*Task goal*: Go to the line below containing "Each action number" and print exactly from there through the line containing "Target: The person", both included. Print nothing else.

Dataset items
● ● ●

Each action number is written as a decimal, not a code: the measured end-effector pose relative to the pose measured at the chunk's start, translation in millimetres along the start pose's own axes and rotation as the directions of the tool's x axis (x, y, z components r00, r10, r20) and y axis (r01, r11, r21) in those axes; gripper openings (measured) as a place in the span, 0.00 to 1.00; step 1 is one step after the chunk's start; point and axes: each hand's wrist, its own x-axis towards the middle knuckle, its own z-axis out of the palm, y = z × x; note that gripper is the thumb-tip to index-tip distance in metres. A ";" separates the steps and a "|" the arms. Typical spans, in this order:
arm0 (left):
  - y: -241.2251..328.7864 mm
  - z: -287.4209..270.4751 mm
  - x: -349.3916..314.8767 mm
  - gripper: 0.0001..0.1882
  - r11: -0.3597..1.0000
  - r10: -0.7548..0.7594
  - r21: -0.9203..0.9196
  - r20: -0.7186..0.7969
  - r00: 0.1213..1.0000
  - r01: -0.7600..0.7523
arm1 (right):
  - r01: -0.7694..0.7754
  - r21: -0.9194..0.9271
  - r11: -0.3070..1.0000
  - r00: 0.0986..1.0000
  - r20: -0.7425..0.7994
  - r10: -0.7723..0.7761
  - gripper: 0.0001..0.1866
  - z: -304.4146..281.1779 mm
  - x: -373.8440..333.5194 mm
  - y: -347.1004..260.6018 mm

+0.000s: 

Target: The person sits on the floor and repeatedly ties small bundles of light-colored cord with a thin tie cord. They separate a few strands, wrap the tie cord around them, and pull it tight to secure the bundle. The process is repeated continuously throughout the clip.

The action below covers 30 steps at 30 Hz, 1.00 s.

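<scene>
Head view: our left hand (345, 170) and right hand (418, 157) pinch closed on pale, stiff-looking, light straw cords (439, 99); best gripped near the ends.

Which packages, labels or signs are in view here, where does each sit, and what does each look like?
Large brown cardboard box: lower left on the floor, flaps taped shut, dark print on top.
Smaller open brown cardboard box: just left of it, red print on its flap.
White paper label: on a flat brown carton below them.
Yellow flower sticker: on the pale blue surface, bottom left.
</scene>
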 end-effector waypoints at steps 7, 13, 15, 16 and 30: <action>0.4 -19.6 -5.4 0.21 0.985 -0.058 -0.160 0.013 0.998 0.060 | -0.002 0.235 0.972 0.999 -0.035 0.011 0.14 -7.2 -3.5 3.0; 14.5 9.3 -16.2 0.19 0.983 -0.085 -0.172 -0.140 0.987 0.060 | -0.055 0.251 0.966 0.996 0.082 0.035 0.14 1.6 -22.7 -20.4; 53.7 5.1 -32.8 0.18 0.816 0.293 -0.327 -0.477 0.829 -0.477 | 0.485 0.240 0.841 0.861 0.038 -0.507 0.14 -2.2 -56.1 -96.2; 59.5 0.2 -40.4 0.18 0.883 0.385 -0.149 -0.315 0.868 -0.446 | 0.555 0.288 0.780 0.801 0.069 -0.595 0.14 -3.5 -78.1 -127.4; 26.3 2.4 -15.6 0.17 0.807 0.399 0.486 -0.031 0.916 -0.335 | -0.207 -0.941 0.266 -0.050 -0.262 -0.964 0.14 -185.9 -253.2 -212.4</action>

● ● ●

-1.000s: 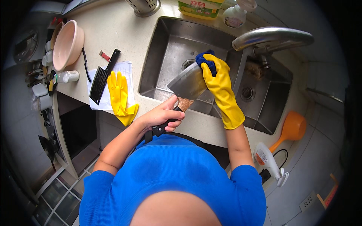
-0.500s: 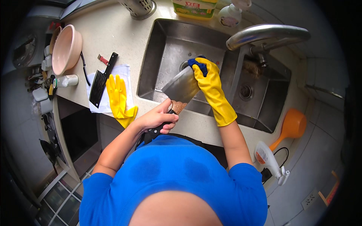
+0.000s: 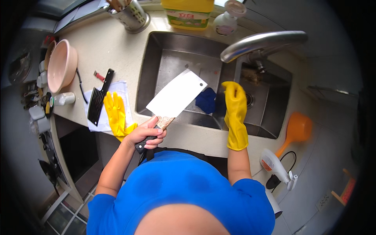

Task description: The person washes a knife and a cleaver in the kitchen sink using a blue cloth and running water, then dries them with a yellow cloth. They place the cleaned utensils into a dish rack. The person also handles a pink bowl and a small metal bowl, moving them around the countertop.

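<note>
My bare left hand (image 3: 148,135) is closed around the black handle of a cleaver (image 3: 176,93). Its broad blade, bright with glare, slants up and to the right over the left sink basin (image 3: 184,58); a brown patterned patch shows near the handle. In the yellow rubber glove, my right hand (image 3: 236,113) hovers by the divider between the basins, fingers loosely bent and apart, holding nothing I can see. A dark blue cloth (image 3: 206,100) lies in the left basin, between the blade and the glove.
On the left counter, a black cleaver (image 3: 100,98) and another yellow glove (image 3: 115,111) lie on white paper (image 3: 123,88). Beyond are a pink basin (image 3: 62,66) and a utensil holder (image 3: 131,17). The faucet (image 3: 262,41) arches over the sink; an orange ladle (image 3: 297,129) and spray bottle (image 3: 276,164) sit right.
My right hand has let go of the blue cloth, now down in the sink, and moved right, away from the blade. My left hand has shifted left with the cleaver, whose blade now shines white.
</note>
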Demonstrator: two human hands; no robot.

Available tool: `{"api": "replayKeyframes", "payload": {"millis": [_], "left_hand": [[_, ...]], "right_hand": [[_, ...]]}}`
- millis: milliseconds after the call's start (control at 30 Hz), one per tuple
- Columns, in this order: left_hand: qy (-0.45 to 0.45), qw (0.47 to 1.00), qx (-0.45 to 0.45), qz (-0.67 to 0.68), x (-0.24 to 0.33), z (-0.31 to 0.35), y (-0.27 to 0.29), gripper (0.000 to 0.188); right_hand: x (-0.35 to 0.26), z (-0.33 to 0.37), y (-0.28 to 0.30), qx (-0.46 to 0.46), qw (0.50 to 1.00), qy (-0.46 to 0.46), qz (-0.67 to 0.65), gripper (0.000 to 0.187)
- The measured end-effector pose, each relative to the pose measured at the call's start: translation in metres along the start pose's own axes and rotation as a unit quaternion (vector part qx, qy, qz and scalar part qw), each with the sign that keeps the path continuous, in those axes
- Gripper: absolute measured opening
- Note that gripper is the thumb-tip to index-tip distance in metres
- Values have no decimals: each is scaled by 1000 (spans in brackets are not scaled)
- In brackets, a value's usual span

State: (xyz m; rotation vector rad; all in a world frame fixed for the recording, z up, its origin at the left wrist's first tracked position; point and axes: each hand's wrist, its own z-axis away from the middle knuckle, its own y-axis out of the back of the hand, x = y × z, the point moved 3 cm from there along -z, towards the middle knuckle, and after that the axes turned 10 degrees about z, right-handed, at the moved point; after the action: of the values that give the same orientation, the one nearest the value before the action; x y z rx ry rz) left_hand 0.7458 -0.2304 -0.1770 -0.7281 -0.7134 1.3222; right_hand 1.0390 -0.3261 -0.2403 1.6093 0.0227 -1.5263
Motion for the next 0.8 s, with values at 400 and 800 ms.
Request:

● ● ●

*Answer*:
Each action number is written as a decimal, not a code: the measured end-effector pose relative to the pose measured at the chunk's start, translation in millimetres along the start pose's own axes and rotation as the directions of the tool's x axis (x, y, z components r00, r10, r20) and y axis (r01, r11, r21) in those axes; gripper openings (measured) as a place in the span, 0.00 to 1.00; step 1 is one step after the chunk's start; point and axes: each hand's wrist, its own x-axis towards the middle knuckle, its own z-axis out of the palm, y = z × x; note that gripper is the thumb-tip to index-tip distance in metres. A ";" separates the steps and a "|" the arms. Typical spans, in this order:
arm0 (left):
  - y: -241.2251..328.7864 mm
  - z: -287.4209..270.4751 mm
  - x: -349.3916..314.8767 mm
  - gripper: 0.0001..0.1882
  - r11: -0.3597..1.0000
  - r10: -0.7548..0.7594
  - r21: -0.9203..0.9196
  - r20: -0.7186..0.7969
  - r00: 0.1213..1.0000
  - r01: -0.7600..0.7523
arm1 (right):
  - r01: -0.7694..0.7754
  - r21: -0.9194..0.9271
  - r11: -0.3070..1.0000
  - r00: 0.0986..1.0000
  - r20: -0.7425..0.7994
  - r10: -0.7723..0.7761
  - gripper: 0.0001..0.1866
  - z: -304.4146..281.1779 mm
  - x: -373.8440..333.5194 mm
  - y: -347.1004..260.6018 mm

+0.000s: 

Target: The person sits on the floor and repeatedly ties small bundles of light-colored cord with a thin tie cord. They separate a few strands, wrap the tie cord around them, and pull it tight to secure the bundle. The process is repeated continuously throughout the clip.

No other output was requested.